In winter 512, Emperor Xuanwu created Yuan Xu crown prince. Contrary to Northern Wei's tradition of putting the crown prince's mother to death at the time of creation, Emperor Xuanwu spared Consort Hu.
In 515, Emperor Xuanwu died suddenly, and Yuan Xu succeeded him (as Emperor Xiaoming). The official Yu Zhong and the imperial princes Yuan Yong the Prince of Gaoyang and Yuan Cheng (元澄) the Prince of Rencheng seized power from Empress Gao and, after ambushing and killing Gao Zhao, replaced Empress Gao as empress dowager with Consort Hu. Empress Dowager Hu became regent over the five-year-old emperor.
First regency of Empress Dowager HuEdit
Empress Dowager Hu was considered intelligent, capable of understanding many things quickly, but she was also overly lenient and tolerant of corruption. For example, in winter 515, the corrupt governor of Qi Province (岐州, roughly modern Baoji, Shaanxi), Yuan Mi (元謐) the Prince of Zhao, provoked a popular uprising when he killed several people without reason, and while he was relieved from his post, as soon as he returned to the capital Luoyang, Empress Dowager Hu made him a minister because his wife was her niece. In Yuan Xu's childhood, Empress Dowager Hu's power, during these few years, were unchallenged, and while she tolerated—and, in certain circumstances, encouraged—criticism, including rewarding such officials as Yuan Kuang (元匡) the Prince of Dongping and Zhang Puhui (張普惠) for their blunt words, she was slow to implement suggestions that would curb corruption.
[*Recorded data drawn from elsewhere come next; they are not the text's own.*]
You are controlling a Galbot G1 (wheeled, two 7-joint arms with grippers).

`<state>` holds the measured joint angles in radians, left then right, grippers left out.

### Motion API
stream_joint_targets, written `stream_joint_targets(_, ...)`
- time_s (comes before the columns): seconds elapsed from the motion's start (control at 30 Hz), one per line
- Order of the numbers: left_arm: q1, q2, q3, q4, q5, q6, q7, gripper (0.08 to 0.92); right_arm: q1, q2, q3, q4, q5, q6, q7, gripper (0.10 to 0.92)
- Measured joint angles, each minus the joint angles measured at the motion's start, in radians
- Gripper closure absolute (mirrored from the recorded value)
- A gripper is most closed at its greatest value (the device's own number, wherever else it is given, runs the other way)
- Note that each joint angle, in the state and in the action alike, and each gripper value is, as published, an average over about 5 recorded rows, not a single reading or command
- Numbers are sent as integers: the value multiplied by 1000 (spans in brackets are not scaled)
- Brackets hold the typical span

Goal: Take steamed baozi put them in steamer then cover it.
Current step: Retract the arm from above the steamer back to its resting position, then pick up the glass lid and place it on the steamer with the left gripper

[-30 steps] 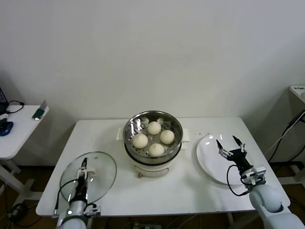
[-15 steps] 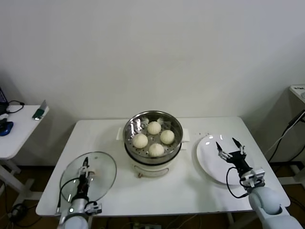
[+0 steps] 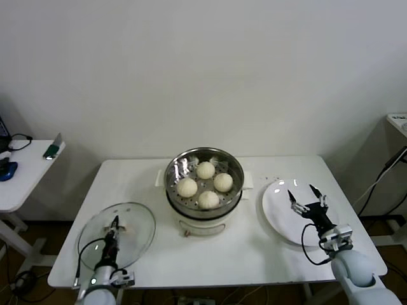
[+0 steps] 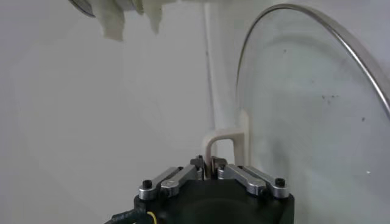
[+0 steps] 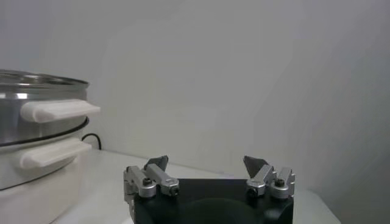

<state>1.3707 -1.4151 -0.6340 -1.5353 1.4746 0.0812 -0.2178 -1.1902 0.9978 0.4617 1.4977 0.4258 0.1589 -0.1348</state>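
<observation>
left gripper (image 3: pixel 115 222) pinching the cover's handle (image 4: pixel 224 146), four steamed baozi (image 3: pixel 205 183) already in the steamer (image 3: pixel 204 190).

near the front left corner of the desk (image 3: pixel 267 254) the cover (image 3: pixel 117 234) lies flat, its cream handle clamped between the left gripper's closed fingers (image 4: pixel 241 175). the uncovered steamer stands at the middle of the desk toward the back edge, all four buns on its perforated tray. by the right edge a white plate (image 3: pixel 280 219) lies bare, and the right gripper (image 3: pixel 304 197) hangs over it with its fingers spread wide, holding nothing.
</observation>
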Motion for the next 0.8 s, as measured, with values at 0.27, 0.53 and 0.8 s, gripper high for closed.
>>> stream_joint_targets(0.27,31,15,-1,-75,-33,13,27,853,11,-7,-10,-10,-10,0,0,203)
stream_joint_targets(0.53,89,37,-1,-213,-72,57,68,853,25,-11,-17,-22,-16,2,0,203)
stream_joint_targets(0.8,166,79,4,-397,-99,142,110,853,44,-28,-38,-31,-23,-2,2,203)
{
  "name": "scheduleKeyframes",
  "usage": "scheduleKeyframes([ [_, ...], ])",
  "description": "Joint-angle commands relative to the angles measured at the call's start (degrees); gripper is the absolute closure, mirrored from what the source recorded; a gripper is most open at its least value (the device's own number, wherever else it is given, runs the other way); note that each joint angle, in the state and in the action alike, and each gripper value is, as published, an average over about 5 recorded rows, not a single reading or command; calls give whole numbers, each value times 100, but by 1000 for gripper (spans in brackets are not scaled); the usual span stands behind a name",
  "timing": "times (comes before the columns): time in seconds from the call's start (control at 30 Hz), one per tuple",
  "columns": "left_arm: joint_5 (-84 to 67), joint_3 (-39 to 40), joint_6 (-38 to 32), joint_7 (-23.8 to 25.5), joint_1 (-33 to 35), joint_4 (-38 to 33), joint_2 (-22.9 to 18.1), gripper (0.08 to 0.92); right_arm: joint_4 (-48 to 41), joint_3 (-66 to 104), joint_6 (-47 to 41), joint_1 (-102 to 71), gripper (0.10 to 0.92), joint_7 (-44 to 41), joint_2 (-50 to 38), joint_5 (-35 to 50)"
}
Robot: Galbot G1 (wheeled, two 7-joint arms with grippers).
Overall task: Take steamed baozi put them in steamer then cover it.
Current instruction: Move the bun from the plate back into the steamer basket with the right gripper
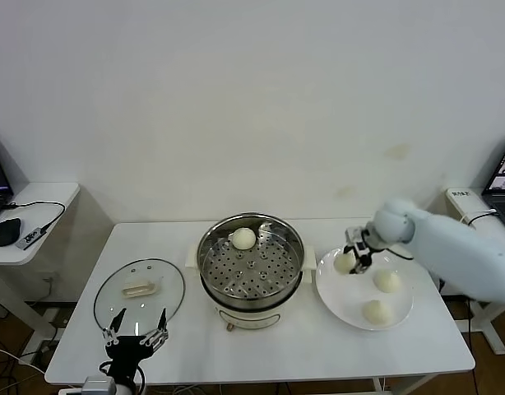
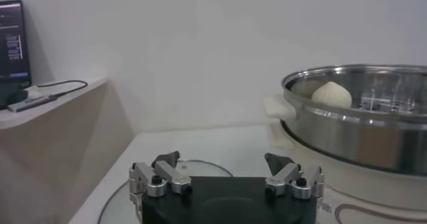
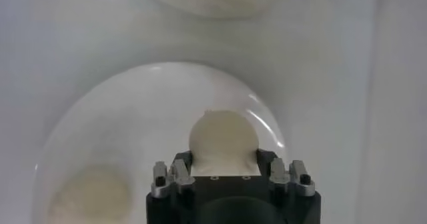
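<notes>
Wall [image 1: 252, 99]: plain white, evenly lit.
Counter [image 1: 261, 350]: white, set against the wall.
Side desk [image 1: 39, 206]: white, at the left, with a black mouse [image 1: 4, 232] and cable [image 1: 39, 216].
Floor [image 1: 14, 333]: brown wood.

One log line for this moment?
right gripper: shut on baozi, over plate | left gripper: open, near cover | steamer: one bun
</notes>
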Motion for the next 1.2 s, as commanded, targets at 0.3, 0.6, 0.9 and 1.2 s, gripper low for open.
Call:
scheduleKeyframes([
  [0.3, -6, 25, 10, 1, -12, -77, 38, 177, 1255, -1783, -1114, 3371, 414, 369, 639, 2601],
  [0.6, 3, -170, -9, -11, 26, -110, 57, 177, 829, -1472, -1839, 2489, 414, 1208, 2353, 3529],
  [0.9, -5, -288, -27, -21, 80, -140, 21, 177, -93, -1466, -2074, 1814, 414, 1451, 3575, 3446],
  [1.2, 2, -313, -32, -23, 101, -173, -19, 177, -680, -1468, -2219, 1336, 414, 1407, 4134, 3179],
])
Empress Dowager Hu was a fervent Buddhist, and during this part of the regency, she built magnificent temples in Luoyang. One she built, dedicated to her father Hu Guozhen (胡國珍) the Duke of Qin, after his death in 518, was particularly beautiful. Because of her influence, Emperor Xiaoming also became a dedicated Buddhist. In his youth, however, he also favored spending time in imperial gardens rather than studies or learning about important affairs of state.
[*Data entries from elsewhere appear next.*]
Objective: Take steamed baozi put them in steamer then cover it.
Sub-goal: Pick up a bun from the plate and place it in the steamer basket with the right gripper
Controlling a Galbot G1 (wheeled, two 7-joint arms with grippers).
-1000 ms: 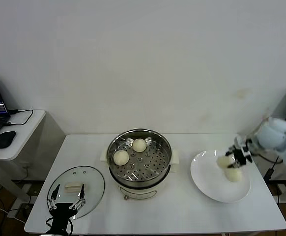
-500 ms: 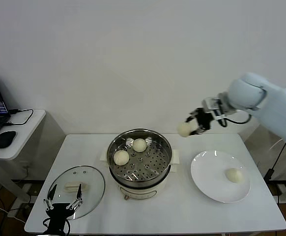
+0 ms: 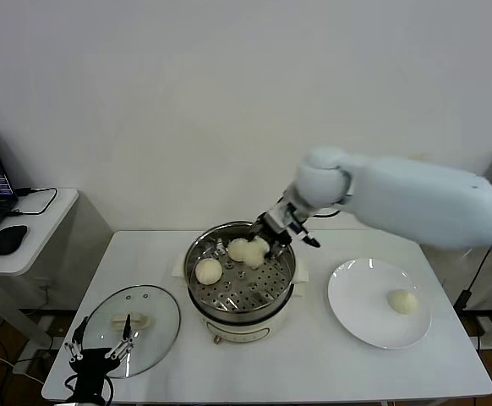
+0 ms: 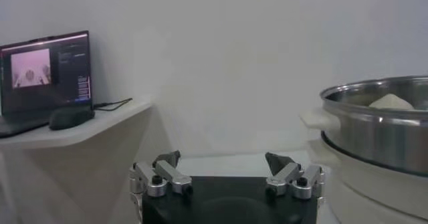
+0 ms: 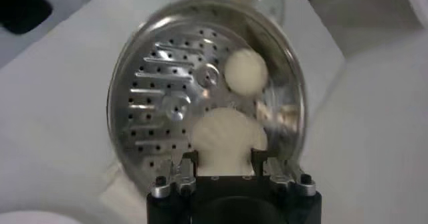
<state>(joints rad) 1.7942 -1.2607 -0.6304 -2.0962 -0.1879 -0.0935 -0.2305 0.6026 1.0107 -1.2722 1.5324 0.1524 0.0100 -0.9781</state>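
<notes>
The steamer (image 3: 229, 306) stands mid-table with two steamed baozi (image 3: 208, 271) (image 3: 237, 249) on its perforated tray. My right gripper (image 3: 267, 238) is over the tray's back right part, shut on a third baozi (image 3: 258, 250). In the right wrist view that baozi (image 5: 227, 137) sits between the fingers above the tray (image 5: 167, 105), with another baozi (image 5: 246, 71) beyond it. One more baozi (image 3: 402, 301) lies on the white plate (image 3: 360, 296). The glass cover (image 3: 157, 326) lies flat at the front left. My left gripper (image 3: 98, 348) hovers open at its near edge, holding nothing (image 4: 224, 166).
A side table at the far left carries a laptop (image 4: 43, 78) and a mouse (image 3: 9, 239). The right arm reaches across above the table's back right. The steamer wall (image 4: 381, 132) is close beside the left gripper.
My right gripper lifted a baozi off the plate and carried it left to above the steamer tray. The left gripper drifted slightly left by the cover.
</notes>
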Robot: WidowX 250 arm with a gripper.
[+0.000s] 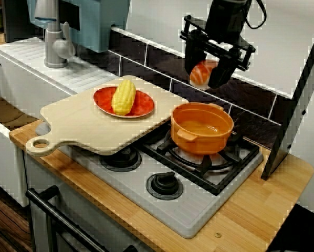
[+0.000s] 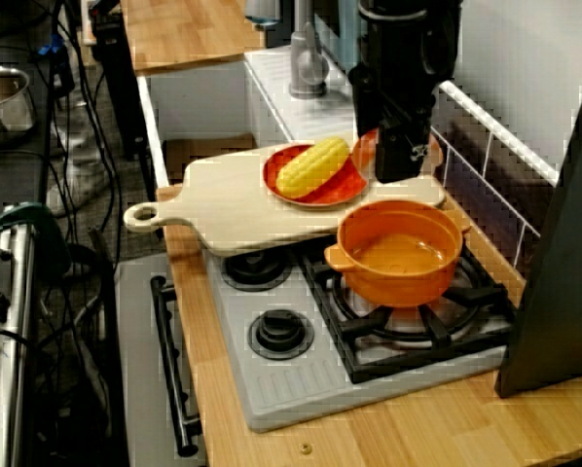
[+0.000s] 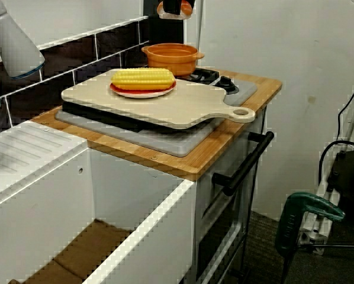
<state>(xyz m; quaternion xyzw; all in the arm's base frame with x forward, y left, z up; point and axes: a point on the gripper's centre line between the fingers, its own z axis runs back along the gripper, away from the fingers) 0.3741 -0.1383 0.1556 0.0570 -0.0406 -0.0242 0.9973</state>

In 519, a serious riot occurred in Luoyang, after the official Zhang Zhongyu (張仲瑀) proposed that the civil service regulations be changed to disallow soldiers to become civilian officials. The soldiers became angry and stormed both the ministry of civil service and the mansion of Zhang Zhongyu's father, Zhang Yi (張彝), killing Zhang Yi and serious injuring Zhang Zhongyu and his brother Zhang Shijun (張始均). Empress Dowager Hu arrested eight leaders of the riot and executed them, but pardoned the rest, to quell the unrest. She also rejected the proposal to change the civil service regulations. This event is often seen as the turning point and the start of the unrest that would eventually tear Northern Wei apart. Despite these events, Empress Dowager Hu continued to tolerate corruption, and she often gave exuberant awards to officials, draining the treasury; the pressure on the treasury and the burden on the people were further increased by her orders that each province was to build a tower dedicated to Buddhas.
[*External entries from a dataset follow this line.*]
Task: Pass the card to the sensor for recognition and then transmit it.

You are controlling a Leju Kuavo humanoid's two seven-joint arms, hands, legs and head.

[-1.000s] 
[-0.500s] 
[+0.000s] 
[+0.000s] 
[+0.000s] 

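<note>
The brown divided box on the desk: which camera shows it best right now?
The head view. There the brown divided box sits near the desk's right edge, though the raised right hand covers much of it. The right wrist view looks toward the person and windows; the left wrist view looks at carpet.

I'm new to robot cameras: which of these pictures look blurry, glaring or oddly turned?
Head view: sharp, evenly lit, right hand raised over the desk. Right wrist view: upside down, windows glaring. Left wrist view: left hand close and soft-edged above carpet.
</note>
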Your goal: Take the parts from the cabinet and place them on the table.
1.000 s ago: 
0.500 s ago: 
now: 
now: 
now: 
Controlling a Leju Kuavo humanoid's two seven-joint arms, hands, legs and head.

Sometime before 520, Empress Dowager had forced Emperor Xiaoming's uncle Yuan Yi (元懌) the Prince of Qinghe, who was popular with the people and the officials because of his abilities and humility, to have an affair with her. Yuan Yi thereafter became the effective leader of government, and he tried to reorganize the administration to decrease corruption. He particularly tried to curb the powers of Empress Dowager Hu's brother-in-law Yuan Cha and the eunuch Liu Teng (劉騰). Yuan Cha therefore falsely accused him of treason, but he was cleared after an investigation. Fearful of reprisals, Yuan Cha and Liu convinced Emperor Xiaoming that Yuan Yi was trying to poison him and carried out a coup against Empress Dowager Hu and Yuan Yi, killing Yuan Yi and putting Empress Dowager Hu under house arrest. Yuan Yong became titular regent, but Yuan Cha became the actual power.
Regency of Yuan ChaEdit
Yuan Cha was not particularly able as a regent, and he and Liu multiplied their corruption once they were in power. Yuan Cha himself was not dedicated at all to the affairs of state, but spent much of his time on feasting, drinking, and women. He put his father Yuan Ji and his brothers into positions of power, and they were just as corrupt. Yuan Cha's incompetence and corruption, together with the level of corruption that Empress Dowager Hu herself tolerated while in power, led to popular dissatisfaction with the regime and many agrarian revolts, although the first revolt was by a non-agrarian—Yuan Xi (元熙) the Prince of Zhongshan, who was friendly with both Empress Dowager Hu and Yuan Yi—in fall 520, trying to avenge Yuan Yi and restore Empress Dowager Hu. Yuan Cha quickly had Yuan Xi's rebellion suppressed.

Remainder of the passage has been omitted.